Your goal
The data below should be duplicated in full, unchanged.

Supplied data
--

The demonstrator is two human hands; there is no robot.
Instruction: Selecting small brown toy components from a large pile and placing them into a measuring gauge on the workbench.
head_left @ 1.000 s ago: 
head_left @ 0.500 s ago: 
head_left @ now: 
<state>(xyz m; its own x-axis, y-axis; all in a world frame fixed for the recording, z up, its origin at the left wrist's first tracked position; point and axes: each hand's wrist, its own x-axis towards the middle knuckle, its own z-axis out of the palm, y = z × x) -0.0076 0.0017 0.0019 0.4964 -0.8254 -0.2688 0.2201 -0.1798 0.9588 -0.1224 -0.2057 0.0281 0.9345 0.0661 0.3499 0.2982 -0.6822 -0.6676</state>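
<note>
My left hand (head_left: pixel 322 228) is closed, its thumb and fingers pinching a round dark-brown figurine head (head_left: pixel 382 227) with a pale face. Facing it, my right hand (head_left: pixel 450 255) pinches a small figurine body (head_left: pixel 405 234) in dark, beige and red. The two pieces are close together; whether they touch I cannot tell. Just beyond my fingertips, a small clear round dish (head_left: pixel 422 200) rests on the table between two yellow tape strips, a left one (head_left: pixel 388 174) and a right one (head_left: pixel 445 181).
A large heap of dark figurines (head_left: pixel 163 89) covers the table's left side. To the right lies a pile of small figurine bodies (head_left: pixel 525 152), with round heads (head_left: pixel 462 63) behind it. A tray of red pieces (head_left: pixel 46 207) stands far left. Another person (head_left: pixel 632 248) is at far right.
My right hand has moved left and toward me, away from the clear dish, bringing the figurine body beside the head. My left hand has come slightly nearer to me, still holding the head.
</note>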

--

Reply to the exercise
The demonstrator is two human hands; there is no robot.
Instruction: Selecting small brown toy components from a large pile and placing them into a measuring gauge on the workbench.
head_left @ 1.000 s ago: 
head_left @ 0.500 s ago: 
head_left @ now: 
<state>(xyz m; its own x-axis, y-axis; all in a world frame fixed for the recording, z up, its origin at the left wrist's first tracked position; point and axes: each hand's wrist, its own x-axis towards the middle knuckle, its own z-axis out of the palm, y = z × x) -0.0076 0.0017 0.0019 0.4964 -0.8254 -0.2688 0.2201 -0.1798 0.9588 -0.1224 -0.2057 0.0281 0.9345 0.0661 0.3499 0.2982 -0.6822 -0.6676</state>
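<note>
My left hand (head_left: pixel 322 228) is closed, its thumb and fingers pinching a round dark-brown figurine head (head_left: pixel 382 227) with a pale face. Facing it, my right hand (head_left: pixel 450 255) pinches a small figurine body (head_left: pixel 405 234) in dark, beige and red. The two pieces are close together; whether they touch I cannot tell. Just beyond my fingertips, a small clear round dish (head_left: pixel 422 200) rests on the table between two yellow tape strips, a left one (head_left: pixel 388 174) and a right one (head_left: pixel 445 181).
A large heap of dark figurines (head_left: pixel 163 89) covers the table's left side. To the right lies a pile of small figurine bodies (head_left: pixel 525 152), with round heads (head_left: pixel 462 63) behind it. A tray of red pieces (head_left: pixel 46 207) stands far left. Another person (head_left: pixel 632 248) is at far right.
My right hand has moved left and toward me, away from the clear dish, bringing the figurine body beside the head. My left hand has come slightly nearer to me, still holding the head.
</note>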

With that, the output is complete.